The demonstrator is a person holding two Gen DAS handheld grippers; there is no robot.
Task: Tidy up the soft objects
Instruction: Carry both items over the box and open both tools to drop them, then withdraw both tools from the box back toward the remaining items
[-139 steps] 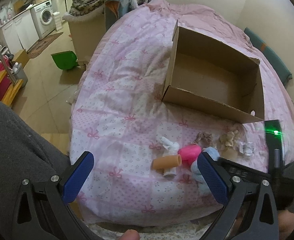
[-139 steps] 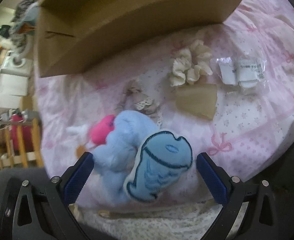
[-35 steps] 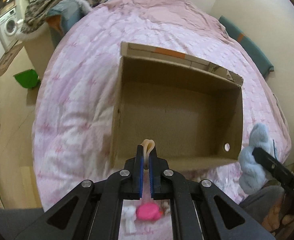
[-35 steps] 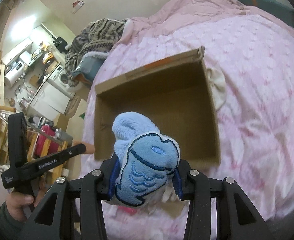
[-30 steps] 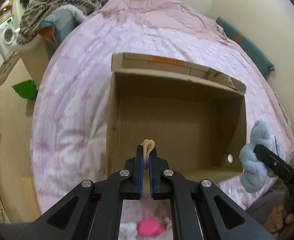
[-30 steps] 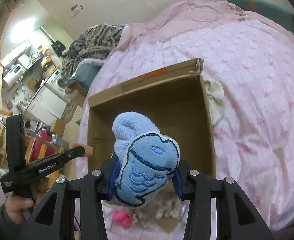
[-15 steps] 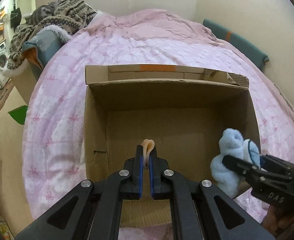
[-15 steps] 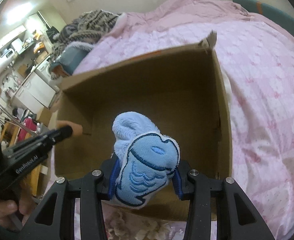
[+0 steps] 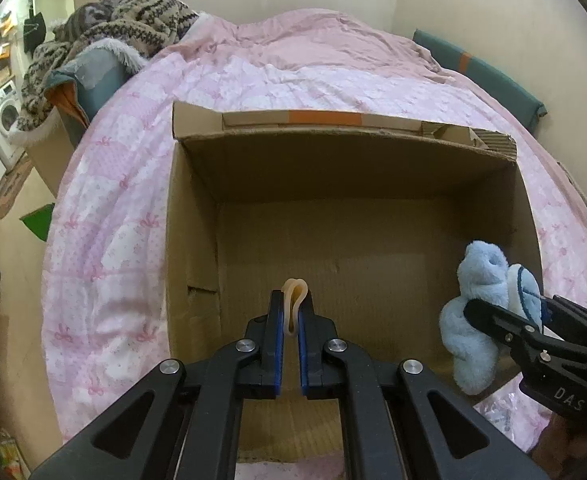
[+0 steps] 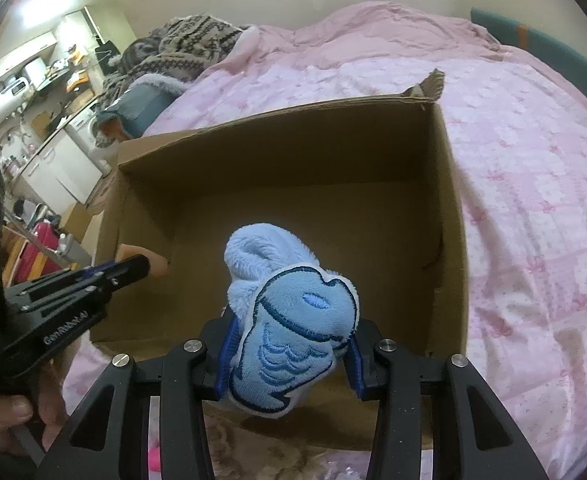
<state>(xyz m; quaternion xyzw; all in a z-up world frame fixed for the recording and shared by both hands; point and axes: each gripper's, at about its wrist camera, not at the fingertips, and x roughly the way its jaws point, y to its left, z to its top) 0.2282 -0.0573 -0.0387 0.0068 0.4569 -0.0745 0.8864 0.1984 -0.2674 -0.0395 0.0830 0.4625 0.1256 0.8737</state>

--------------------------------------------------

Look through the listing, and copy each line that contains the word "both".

** Output **
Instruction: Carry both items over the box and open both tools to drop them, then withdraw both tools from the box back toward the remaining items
<state>(xyz m; quaternion xyzw; all in a z-up world frame fixed for the recording and shared by both hands; point and axes: each gripper's, at about its wrist camera, not at the fingertips, and x roughly the way its jaws point, y to its left, z to its top) 0.2282 -0.0573 -0.0387 0.0068 0.4569 -0.0745 0.8864 0.1984 -0.2674 -0.0395 0.0830 0.4625 0.1256 0.8737</state>

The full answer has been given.